Su corazón empezó a latir de nuevo a toda velocidad. Abandonando las dos toallas sobre el parquet, se puso a toda prisa un vaquero y un polo, se peinó un poco, volvió al cuarto de baño y decidió delante del espejo que una sombrita de maquillaje no podía hacerle ningún daño. Luego entreabrió la puerta del salón, asomó la cabeza y murmuró, inquieta:

– ¿Adam? ¿Stanley?

– Ya no sé si tomas té o café, así que he hecho café -dijo su padre desde la cocina, enseñándole una cafetera humeante que blandía con un gesto de triunfo-. ¡Fuertecito, como a mí me gusta! -añadió, jovial.

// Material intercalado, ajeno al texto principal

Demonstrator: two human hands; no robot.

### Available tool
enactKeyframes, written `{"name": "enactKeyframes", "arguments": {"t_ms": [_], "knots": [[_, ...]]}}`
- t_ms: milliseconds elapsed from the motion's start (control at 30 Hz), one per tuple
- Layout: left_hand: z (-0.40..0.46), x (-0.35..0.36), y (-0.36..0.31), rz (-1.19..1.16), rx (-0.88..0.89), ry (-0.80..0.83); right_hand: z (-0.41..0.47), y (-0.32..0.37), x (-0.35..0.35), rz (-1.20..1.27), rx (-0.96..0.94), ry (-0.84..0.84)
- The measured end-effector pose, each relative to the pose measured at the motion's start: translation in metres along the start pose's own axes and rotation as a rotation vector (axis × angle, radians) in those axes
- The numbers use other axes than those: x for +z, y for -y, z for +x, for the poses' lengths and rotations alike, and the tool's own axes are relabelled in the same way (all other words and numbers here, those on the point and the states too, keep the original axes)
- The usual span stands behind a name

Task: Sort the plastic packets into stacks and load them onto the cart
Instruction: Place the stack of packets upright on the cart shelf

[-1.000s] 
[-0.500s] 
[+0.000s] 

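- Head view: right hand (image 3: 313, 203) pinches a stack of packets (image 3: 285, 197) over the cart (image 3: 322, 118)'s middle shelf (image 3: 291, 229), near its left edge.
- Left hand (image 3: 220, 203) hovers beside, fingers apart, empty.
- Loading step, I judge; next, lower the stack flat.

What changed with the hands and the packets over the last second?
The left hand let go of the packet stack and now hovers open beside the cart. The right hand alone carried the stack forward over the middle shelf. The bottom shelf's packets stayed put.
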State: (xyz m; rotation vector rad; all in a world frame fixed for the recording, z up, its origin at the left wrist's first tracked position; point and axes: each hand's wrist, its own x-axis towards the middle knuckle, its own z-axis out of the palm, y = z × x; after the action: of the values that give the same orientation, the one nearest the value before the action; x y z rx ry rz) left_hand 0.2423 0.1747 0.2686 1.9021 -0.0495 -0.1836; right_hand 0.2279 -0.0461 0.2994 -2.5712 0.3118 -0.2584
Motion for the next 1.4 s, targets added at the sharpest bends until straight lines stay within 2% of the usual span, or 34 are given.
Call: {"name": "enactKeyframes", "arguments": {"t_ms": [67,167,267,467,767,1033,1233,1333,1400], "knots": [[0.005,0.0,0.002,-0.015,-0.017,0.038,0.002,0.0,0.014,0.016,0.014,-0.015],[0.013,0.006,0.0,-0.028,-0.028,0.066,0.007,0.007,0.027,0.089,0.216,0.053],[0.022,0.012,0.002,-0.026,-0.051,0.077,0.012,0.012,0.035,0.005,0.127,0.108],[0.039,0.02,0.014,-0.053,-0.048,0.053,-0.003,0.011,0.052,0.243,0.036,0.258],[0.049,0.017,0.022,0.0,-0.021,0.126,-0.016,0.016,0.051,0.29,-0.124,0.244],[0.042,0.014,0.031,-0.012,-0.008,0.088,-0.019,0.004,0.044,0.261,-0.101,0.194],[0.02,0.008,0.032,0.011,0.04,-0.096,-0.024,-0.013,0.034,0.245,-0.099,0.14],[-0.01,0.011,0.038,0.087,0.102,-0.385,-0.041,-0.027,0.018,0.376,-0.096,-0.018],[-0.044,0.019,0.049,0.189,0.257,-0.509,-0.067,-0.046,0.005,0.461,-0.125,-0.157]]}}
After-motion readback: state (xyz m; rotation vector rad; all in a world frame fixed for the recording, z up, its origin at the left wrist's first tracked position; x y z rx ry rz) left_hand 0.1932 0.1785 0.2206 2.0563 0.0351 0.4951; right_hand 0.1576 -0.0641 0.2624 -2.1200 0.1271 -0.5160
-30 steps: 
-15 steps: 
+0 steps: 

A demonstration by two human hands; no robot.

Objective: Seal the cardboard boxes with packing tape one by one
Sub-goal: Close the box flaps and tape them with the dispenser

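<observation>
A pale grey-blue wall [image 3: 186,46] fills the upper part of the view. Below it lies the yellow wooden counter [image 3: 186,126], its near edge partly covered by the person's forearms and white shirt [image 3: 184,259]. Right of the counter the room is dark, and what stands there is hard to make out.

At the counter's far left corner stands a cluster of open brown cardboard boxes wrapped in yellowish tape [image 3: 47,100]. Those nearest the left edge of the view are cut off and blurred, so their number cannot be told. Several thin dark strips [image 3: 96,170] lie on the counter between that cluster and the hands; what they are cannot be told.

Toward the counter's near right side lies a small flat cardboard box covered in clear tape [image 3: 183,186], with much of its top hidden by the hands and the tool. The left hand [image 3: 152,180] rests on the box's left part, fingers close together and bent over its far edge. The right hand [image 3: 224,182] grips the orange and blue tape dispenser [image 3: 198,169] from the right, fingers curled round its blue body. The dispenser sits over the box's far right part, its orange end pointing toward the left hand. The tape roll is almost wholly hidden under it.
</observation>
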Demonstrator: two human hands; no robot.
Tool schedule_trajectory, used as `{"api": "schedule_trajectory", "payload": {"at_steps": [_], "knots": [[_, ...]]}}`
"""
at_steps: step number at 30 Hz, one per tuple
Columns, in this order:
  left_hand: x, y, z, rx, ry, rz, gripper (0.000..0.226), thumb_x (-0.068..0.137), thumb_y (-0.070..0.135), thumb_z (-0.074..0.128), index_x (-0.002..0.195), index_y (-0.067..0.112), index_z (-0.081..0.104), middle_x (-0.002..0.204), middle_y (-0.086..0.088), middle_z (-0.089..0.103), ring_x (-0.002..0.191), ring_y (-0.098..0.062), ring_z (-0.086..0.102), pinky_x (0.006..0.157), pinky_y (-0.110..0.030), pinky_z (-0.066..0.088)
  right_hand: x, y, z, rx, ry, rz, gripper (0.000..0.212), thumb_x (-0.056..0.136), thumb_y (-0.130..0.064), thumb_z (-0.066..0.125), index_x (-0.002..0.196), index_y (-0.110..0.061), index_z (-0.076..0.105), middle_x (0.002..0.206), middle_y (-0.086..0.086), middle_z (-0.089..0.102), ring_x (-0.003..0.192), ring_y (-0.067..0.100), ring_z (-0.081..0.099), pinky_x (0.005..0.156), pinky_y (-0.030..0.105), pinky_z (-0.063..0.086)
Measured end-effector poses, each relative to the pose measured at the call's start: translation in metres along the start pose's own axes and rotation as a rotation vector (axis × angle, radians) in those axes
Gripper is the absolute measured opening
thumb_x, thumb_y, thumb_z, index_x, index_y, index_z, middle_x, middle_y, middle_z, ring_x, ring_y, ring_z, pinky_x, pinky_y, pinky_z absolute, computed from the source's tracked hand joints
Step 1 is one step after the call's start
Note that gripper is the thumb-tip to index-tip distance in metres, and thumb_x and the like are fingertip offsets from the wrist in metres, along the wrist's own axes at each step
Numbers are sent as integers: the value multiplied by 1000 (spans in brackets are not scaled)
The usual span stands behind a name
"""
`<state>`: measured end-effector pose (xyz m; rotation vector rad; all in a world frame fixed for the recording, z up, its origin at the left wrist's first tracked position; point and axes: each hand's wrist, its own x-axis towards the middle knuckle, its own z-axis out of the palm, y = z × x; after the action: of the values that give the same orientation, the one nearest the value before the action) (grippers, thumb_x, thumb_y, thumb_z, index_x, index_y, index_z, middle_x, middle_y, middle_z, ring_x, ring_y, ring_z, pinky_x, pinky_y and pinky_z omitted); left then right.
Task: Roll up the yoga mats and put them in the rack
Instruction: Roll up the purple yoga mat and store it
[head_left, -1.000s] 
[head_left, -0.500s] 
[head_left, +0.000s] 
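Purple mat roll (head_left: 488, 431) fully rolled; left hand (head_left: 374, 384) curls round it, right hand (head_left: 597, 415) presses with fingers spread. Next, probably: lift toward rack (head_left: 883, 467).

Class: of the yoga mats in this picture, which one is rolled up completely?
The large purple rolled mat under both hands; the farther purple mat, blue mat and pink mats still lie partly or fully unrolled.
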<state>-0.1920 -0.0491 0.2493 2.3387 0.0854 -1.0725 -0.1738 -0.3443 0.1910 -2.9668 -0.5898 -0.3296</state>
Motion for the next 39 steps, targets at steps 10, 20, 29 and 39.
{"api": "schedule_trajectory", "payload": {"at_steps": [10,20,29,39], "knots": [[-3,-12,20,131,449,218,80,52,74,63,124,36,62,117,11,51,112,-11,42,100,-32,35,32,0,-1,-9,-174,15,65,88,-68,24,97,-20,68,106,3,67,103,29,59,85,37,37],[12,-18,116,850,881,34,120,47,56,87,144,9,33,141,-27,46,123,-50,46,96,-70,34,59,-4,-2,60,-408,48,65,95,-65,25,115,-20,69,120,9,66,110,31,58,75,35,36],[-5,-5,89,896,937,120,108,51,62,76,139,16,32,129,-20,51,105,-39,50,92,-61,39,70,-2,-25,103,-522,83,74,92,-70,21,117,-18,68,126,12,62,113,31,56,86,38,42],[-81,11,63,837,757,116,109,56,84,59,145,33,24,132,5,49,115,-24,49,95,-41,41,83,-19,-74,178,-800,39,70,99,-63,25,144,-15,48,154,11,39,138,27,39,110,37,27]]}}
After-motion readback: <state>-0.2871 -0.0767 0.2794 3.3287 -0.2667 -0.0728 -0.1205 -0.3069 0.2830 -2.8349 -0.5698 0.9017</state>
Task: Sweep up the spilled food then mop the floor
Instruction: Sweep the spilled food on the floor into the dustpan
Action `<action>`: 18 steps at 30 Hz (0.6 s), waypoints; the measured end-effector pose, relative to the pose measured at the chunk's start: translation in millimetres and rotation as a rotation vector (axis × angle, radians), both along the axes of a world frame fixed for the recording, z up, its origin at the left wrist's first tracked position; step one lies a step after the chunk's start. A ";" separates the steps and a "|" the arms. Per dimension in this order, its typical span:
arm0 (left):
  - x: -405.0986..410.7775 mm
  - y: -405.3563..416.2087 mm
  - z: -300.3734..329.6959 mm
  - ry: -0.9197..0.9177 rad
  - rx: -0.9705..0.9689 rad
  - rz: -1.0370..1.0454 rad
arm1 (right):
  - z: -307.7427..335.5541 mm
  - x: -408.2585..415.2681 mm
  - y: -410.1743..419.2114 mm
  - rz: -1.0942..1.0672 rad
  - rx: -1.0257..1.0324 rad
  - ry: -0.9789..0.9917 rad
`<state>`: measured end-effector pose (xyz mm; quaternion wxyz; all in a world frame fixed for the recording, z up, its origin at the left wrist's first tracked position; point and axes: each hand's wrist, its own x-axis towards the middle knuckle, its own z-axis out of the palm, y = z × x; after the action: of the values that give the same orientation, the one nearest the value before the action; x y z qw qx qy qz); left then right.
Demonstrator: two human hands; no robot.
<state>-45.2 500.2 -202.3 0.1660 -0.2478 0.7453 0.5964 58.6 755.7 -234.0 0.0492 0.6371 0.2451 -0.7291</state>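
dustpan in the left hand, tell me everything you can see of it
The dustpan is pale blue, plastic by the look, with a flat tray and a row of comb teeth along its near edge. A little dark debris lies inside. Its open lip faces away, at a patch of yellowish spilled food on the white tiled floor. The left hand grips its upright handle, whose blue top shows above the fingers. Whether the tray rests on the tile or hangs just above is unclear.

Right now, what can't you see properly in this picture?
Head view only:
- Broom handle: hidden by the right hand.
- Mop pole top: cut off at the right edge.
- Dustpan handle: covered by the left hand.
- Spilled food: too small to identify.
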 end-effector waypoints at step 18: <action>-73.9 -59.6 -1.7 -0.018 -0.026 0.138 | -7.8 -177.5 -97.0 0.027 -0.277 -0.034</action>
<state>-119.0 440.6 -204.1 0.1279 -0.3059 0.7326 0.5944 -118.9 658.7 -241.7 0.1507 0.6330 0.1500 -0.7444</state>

Julia miró la vieja mesa de madera; estaba puesto su cubierto. Dos tarros de mermelada formaban una diagonal perfecta con el tarro de miel. Un poco más lejos, la mantequillera jugaba a describir un ángulo recto con el paquete de cereales. Un cartón de leche se erguía muy tieso ante el azucarero.

– ¡Para!

– Pero ¿qué he hecho ahora?

– Deja ya de jugar a ser el padre perfecto. Nunca me habías preparado el desayuno, no vas a empezar ahora que has…

– ¡No, nada de hablar en pasado! Es la norma que nos hemos impuesto. Todo se expresa en presente… El futuro es un lujo que no podemos permitirnos.

– ¡Es la norma que has impuesto tú! Y yo lo que desayuno es té.